My Trophy Kitchen
By Maureen Smith
I’ve become hooked on watching HGTV. Which one of the three houses will they select? The one with the view that’s pricey; the one with the ‘man room’ in the basement, but that is too far from work or the fixer-upper that’s close to a park? It’s always nice to see them three or more months later, all settled in, finally married with baby and friends coming over for a toast.
Best of all are the comments from the young couples: “Oh, we’ll have to put in granite countertops.” “This is so ’80s.” “This bathroom will have to go.” My rejoinders: What’s wrong with kitchen tile? Weren’t the ‘80s just yesterday? How could you destroy the charm of the claw-foot tub? I’m now convinced that this show is what inspired us into the bizarre idea of redoing our kitchen. Why should we live with an outdated kitchen? It will be good for resale when we opt for assisted living. It all started with a burner going out on our stove, which reminded us that the ice maker was no longer working in the fridge and the parquet floor had no more layers left to sand. My cabinet drawers didn’t pull out and I’d forgotten what goodies were in the very back — spices older than I am. Suddenly, we are looking at our miserable kitchen with new eyes. Even our children are getting new kitchens, so maybe they won’t be too upset about us spending their inheritance.
My decorator friends convinced me that with a major redo I would need help. It’s a process, they said. This was an understatement. The first decision is to find a kitchen planner (KP). It is important to collect thousands of kitchen pictures so the KP can determine your taste. A good KP will also visit your home and make suggestions like pushing back walls or taking out the downstairs bathroom (which is one of the reasons we bought the house in the first place). All of these were immediately nixed. We are told that we have to ‘think out of the box.’ We’re trying.

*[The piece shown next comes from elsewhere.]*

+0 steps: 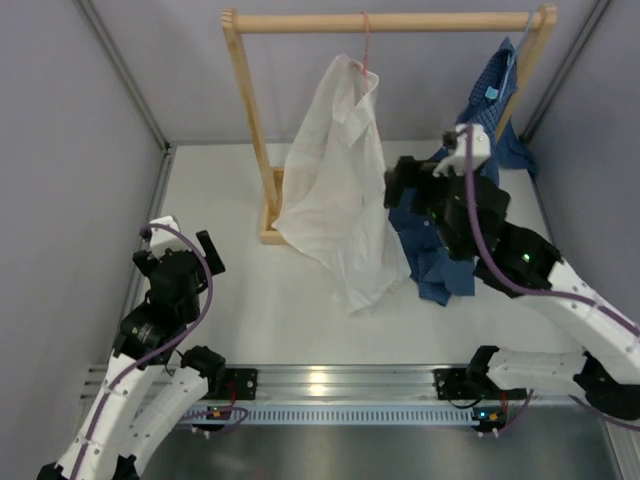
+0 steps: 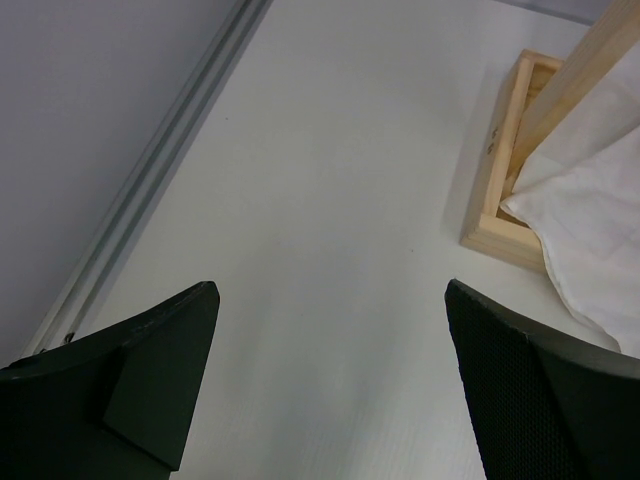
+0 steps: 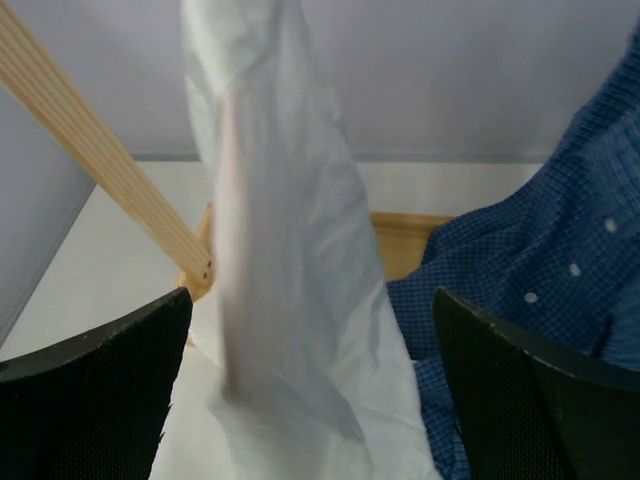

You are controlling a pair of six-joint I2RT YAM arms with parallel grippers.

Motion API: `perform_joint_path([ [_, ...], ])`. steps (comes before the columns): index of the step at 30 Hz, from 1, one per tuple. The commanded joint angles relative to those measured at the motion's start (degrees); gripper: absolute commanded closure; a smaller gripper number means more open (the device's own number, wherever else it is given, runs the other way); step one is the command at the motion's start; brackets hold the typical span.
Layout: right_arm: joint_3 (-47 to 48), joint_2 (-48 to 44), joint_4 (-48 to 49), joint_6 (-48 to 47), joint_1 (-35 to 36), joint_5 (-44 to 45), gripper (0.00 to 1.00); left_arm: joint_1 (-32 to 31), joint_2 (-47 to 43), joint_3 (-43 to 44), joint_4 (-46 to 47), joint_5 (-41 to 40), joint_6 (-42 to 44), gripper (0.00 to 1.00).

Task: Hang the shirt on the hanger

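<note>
The shirt (image 1: 335, 190) hangs lengthwise from top to bottom, collar end up at the rail and hem end down, its lower part slanting toward the near right, where it reaches the table (image 1: 300, 320). At its top it is gathered around the hanger (image 1: 366, 50), whose pink hook loops over the top bar of the wooden rack (image 1: 300, 22); how the hanger's frame sits inside the fabric is hidden. From the right end of the same bar hangs a dark blue checked shirt (image 1: 430, 255), just right of the white one and touching it low down. The rack's base frame (image 2: 505, 170) stands on the table, and a fold of the white cloth lies over its near corner. The right gripper (image 3: 312, 300) is just right of the shirt at mid height, facing it, fingers (image 3: 100, 390) spread wide with nothing pinched. The left gripper (image 2: 330, 290) is well off to the near left above bare table, likewise spread and holding nothing.
</note>
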Motion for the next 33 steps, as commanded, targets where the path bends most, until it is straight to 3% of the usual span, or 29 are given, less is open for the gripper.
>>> perform_joint_path([
  [1,-18.25,-16.47,6.33,0.01,0.17,0.32,0.00,0.85,0.19,1.02,2.90,3.00,2.19,0.02],
  [3,-28.60,-21.69,6.70,-1.58,0.26,-1.42,0.01,0.85,0.80,0.93,2.82,3.45,2.46,0.02],
  [6,-35.67,-30.49,2.57,-1.41,0.17,-3.01,0.01,0.85,1.50,0.93,2.99,3.89,2.11,0.02],
  [12,-39.21,-41.13,-5.50,-2.19,0.17,-3.72,0.01,0.85,1.59,-0.30,3.78,4.41,2.28,0.02],
  [14,-39.39,-41.84,-8.06,-2.19,0.17,-2.23,0.01,0.85,0.63,-1.00,3.87,4.85,2.46,0.02],
  [17,-41.14,-42.72,-10.27,-1.49,0.17,6.97,0.01,0.85,-1.73,-2.23,5.19,5.47,3.34,0.02],
  [33,-45.80,-43.78,-10.01,-0.79,0.17,8.50,0.01,0.85,-5.35,-3.81,7.47,8.19,4.83,0.02],
])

At this point we were inspired by an architect friend visiting us from Los Angeles. He shared his four points to consider when undertaking any major redo: First, consider what already exists that is of great value and quality that should not be messed up. Second, think of what already exists that has value, but isn’t quite right and could be improved. Third, determine what exists that is unwanted or beyond repair that should simply be taken out. Fourth, decide what is missing, needed and perhaps is the stimulus for initiating the whole project.
These four points were a big help. We decided that we like the layout of our kitchen. We just want appliances that work and maybe a new look that will make the cover of Southern Living magazine. We decided to go for it.
Before this decision my life was relatively calm. Now I’m losing sleep worrying about my choice of two different kinds of wood for the cabinets. Will it be too much for my small kitchen? Was tile a good idea for the floor? Will it be too hard on the legs and too cold on the feet? Should I go with the light, medium or darker shade of green for the walls? There are astronomical numbers of countertop choices. Then I worry about these privileged sort of worries I have while there are so many real problems in the world. At the floor place, the marble place and the appliance place, I run into other redoers equally confused and conflicted by all the decisions facing them. Should we form a support group?
The real irony of this whole project is that in our stage of life, cooking has become very simple. Large dinner parties are a thing of the past. When we get together with friends, we discuss which restaurant we wish to visit. Our china, crystal and silver stays neatly tucked away in a chest. One contractor suggested that perhaps this will be our “trophy kitchen.” Sounds good to me.
During construction we set up a little kitchen area in our TV room with a chest holding a microwave and toaster oven on top. Our refrigerator was moved to the deck. It’s amazing what food can be put on a plate with these basic appliances. In fact I began to wonder if we really needed a kitchen. For weeks it has been pointless to clean because the workmen would be back the next day creating more dust. Besides, I have no idea where my cleaning materials are hidden. The dining room has become our storage place for every item from our kitchen and the living room has been scrunched to one end to provide a place for the cabinets when they arrive. We carved out a narrow path to the front door from our den for escape purposes. Not a pretty picture.
Now I am proud to report that this project is ending. Baseboards and trim are being installed, knobs put on cabinets and each new appliance is sliding into its place. The counters arrive this week and then the real work begins for me — finding places for all the stuff we took out of the kitchen in the beginning. This is stuff that we have lived without remarkably well for weeks. Now come decisions about what to keep and what to pitch. Already the outdated spices and canned goods have been jettisoned. Pictures will go back on the walls and baskets back on top of cabinets. Best of all, to the relief of my friends, I can once again carry on a conversation without the word “kitchen” being in every sentence.
One thing. I was joking about making this a trophy kitchen. I’ve signed my husband up for cooking classes.